Cerebrospinal fluid inflammatory markers to differentiate between neonatal bacterial meningitis and sepsis: A prospective study of diagnostic accuracy

Collaborators, Affiliations
Free article
Multicenter Study

Cerebrospinal fluid inflammatory markers to differentiate between neonatal bacterial meningitis and sepsis: A prospective study of diagnostic accuracy

Nina S Groeneveld et al. Int J Infect Dis. 2024 May.
Free article

Abstract

Objectives: We evaluated the diagnostic accuracy of cerebrospinal fluid (CSF) inflammatory markers for diagnosing bacterial meningitis in neonates with sepsis and/or meningitis.

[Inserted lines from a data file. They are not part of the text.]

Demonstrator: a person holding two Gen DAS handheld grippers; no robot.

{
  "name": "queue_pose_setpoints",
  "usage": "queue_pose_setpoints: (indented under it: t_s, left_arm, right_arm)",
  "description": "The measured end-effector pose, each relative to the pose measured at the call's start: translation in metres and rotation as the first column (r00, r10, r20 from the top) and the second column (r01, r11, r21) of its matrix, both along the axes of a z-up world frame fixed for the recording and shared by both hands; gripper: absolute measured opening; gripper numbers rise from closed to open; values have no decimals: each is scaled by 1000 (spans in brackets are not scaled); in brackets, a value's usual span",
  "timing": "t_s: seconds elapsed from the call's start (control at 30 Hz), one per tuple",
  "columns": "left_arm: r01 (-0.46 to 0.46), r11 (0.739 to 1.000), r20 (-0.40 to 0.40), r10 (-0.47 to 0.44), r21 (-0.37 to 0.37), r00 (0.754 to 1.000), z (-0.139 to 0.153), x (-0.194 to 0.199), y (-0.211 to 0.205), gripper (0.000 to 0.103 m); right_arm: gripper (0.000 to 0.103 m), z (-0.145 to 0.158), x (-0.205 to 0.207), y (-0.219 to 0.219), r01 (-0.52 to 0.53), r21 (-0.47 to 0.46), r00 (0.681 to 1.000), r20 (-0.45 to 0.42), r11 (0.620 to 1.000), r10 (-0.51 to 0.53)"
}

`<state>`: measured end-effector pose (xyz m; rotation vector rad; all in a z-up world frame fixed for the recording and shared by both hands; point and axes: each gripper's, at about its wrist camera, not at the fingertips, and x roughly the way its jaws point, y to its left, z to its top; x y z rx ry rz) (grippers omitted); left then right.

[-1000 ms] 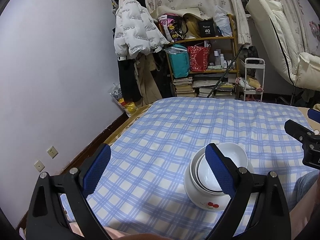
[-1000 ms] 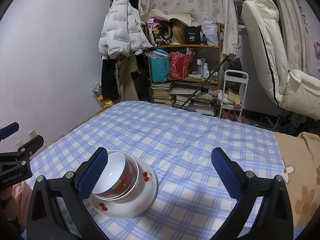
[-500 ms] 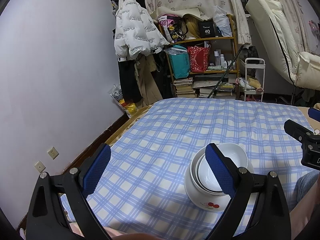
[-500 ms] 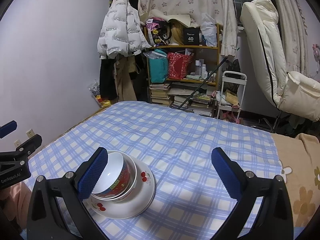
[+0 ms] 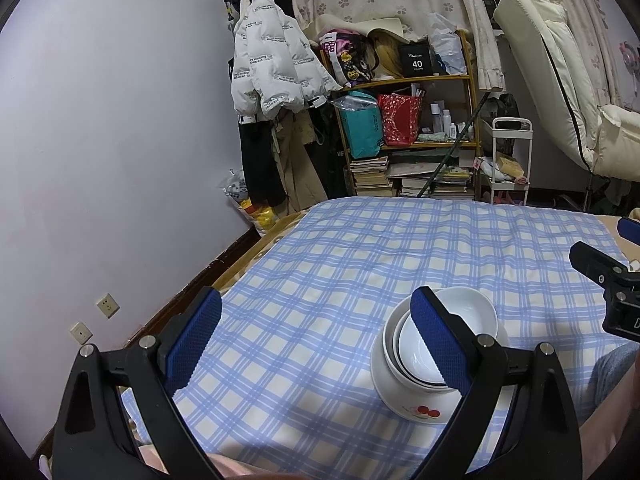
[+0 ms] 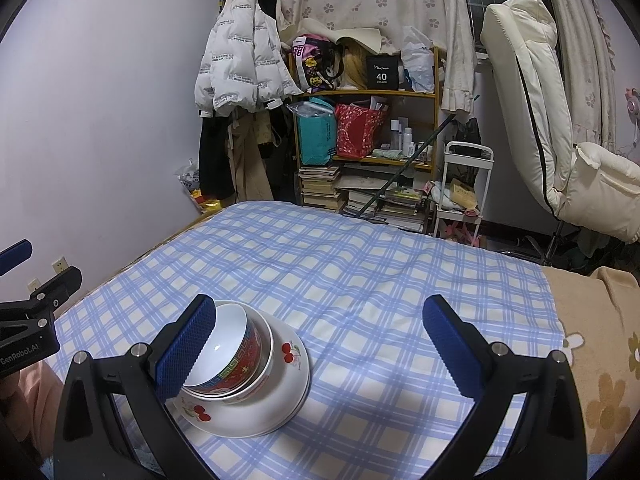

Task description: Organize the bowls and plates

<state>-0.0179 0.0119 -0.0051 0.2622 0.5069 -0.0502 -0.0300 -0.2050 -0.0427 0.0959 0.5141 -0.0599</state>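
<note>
Dim indoor light, soft shadows, sharp focus, fisheye-warped edges

Each hand-held gripper, left (image 5: 316, 334) and right (image 6: 320, 342), has a black angular frame with silver screws and blue textured pads (image 5: 438, 344), the left one's side printed "GenRobot.AI" in white.

The left gripper (image 5: 316, 336) was held low with its two blue-padded fingers (image 5: 194, 338) spread wide apart, nothing between them, both angled forward and slightly upward. The right gripper (image 6: 320, 344) sat in the same wide-open pose, its blue pads (image 6: 452, 350) likewise gripping nothing. Each tool showed at the edge of the other's view, the right gripper's black body to the left one's right and the left gripper's to the right one's left, the pair side by side and apart.
</note>
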Motion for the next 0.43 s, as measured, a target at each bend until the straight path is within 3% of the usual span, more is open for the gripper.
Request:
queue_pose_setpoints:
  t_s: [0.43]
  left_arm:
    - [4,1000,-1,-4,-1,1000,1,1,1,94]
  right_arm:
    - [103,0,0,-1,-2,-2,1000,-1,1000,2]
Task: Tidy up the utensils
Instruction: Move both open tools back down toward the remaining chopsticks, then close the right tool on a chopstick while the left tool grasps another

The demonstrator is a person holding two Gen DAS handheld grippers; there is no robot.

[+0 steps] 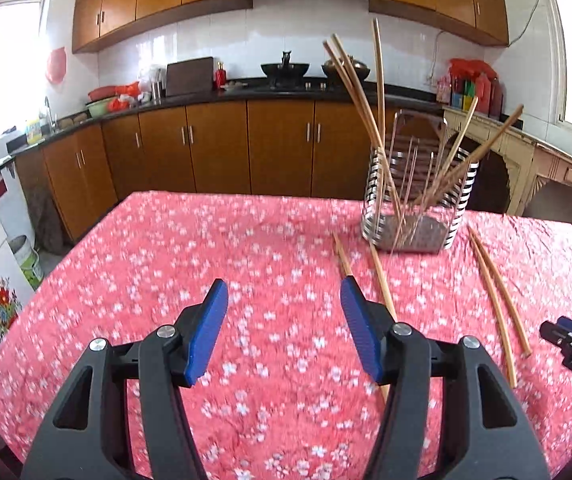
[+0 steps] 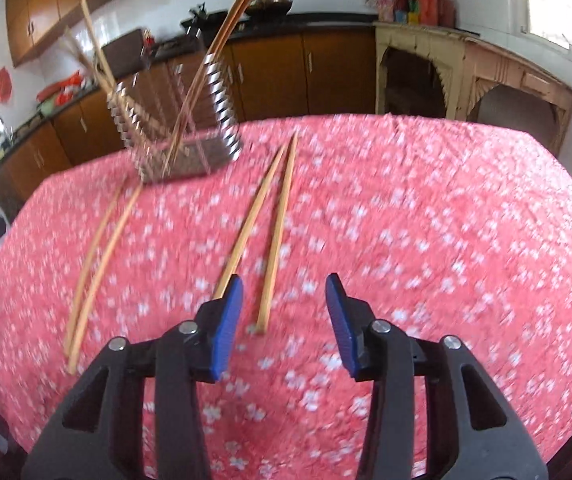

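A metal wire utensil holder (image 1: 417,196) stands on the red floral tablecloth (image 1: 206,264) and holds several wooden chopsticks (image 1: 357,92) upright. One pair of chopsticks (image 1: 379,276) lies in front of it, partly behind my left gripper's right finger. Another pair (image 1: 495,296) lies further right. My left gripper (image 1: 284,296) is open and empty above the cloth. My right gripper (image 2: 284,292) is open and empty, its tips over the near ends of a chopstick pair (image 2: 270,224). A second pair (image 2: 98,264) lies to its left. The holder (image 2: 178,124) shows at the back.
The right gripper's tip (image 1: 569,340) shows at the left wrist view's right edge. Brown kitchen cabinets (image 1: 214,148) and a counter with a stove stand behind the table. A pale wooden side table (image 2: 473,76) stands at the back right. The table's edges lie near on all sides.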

Methods: Cases were identified from a prospective multicenter study including patients aged 0-3 months with Group B Streptococcal (GBS) or Escherichia coli culture positive sepsis/meningitis. CSF CXCL10, MDC, IL-6, IL-8, IL-10, TNF- α, MIF, IL-1RA, CXCL13, IL-1β, CRP and procalcitonin concentrations were measured with Luminex technology.

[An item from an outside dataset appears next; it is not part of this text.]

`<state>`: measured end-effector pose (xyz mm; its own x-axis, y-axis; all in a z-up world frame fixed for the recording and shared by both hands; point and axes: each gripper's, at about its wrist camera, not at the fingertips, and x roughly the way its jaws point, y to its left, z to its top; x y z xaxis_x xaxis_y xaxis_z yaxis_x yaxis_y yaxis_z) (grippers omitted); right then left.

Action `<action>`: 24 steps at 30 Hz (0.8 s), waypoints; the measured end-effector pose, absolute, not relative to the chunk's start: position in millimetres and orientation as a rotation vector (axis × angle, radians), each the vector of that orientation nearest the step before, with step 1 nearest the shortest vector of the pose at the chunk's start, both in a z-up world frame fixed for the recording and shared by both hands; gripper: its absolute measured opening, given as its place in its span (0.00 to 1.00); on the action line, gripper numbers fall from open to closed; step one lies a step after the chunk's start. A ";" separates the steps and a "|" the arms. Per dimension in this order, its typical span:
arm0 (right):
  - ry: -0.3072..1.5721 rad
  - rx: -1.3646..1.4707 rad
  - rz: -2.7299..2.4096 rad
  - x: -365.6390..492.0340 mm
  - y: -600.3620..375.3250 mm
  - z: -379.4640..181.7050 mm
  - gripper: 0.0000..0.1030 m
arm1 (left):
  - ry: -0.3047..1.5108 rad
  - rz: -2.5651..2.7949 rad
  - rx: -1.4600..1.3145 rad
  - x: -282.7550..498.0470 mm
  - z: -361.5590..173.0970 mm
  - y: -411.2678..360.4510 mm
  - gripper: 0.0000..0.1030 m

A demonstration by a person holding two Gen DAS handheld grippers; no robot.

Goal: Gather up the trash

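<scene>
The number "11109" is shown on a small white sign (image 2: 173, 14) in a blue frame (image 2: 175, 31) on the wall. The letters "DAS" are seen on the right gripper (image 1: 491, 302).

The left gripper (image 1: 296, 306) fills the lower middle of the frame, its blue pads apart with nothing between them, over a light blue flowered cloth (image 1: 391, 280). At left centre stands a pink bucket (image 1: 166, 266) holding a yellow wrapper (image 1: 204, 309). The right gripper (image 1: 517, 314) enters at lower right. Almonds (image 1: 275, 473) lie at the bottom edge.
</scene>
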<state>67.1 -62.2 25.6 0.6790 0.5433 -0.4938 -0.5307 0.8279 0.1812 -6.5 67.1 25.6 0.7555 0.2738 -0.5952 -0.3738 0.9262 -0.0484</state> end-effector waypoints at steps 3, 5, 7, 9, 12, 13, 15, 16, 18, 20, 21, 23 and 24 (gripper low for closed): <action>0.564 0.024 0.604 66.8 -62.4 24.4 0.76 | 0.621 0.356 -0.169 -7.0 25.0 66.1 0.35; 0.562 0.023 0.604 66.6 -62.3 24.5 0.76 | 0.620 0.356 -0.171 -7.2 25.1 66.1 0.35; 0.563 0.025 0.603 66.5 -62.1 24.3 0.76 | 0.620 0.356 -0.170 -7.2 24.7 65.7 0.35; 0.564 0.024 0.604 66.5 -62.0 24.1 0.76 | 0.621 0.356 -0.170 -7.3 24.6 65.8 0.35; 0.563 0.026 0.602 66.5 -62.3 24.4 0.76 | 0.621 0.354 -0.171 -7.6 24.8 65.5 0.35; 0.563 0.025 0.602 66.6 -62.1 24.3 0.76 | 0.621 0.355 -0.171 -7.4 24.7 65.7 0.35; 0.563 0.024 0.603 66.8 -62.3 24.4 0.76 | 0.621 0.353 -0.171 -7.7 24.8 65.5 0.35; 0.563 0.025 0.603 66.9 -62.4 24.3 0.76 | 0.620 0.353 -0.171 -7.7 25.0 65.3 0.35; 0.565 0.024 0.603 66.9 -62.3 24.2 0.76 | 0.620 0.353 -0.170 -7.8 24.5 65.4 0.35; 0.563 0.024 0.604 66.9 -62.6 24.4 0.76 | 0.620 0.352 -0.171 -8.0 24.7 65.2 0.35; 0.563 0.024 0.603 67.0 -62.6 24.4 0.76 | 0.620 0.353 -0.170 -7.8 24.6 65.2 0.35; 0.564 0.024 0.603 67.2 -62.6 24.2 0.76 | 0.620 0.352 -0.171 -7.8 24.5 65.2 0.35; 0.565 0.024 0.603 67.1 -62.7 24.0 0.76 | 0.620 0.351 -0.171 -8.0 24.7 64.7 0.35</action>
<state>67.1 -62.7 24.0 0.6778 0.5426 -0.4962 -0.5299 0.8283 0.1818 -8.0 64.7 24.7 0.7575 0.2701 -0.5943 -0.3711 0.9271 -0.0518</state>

Results: In 61/373 patients (17%) residual CSF from the lumbar puncture was available, of whom 16 (26%) had definitive meningitis, 15 (25%) probable meningitis and 30 (49%) had sepsis. All biomarkers were detectable in CSF and showed significantly higher concentrations in definitive meningitis versus sepsis patients and six biomarkers in probable meningitis versus sepsis patients. Discrimination between definitive meningitis and sepsis was excellent for IL-1RA (area under the receiver operating characteristic curve [AUC] 0.93), TNF-α (AUC 0.92), CXCL10 (AUC 0.90), IL-1β (AUC 0.92), IL-6 (AUC 0.94), IL-10 (AUC 0.93) and a combination of IL-1RA, TNF-α, CXCL-10 and CSF leukocyte count (AUC 0.95). CSF leukocyte count remained the predictor with the highest diagnostic accuracy (AUC 0.96).

Conclusion: CSF inflammatory markers can be used to differentiate between neonatal sepsis and meningitis.

Keywords: Cerebrospinal fluid; Diagnostic; Neonatal meningitis; Neonatal sepsis.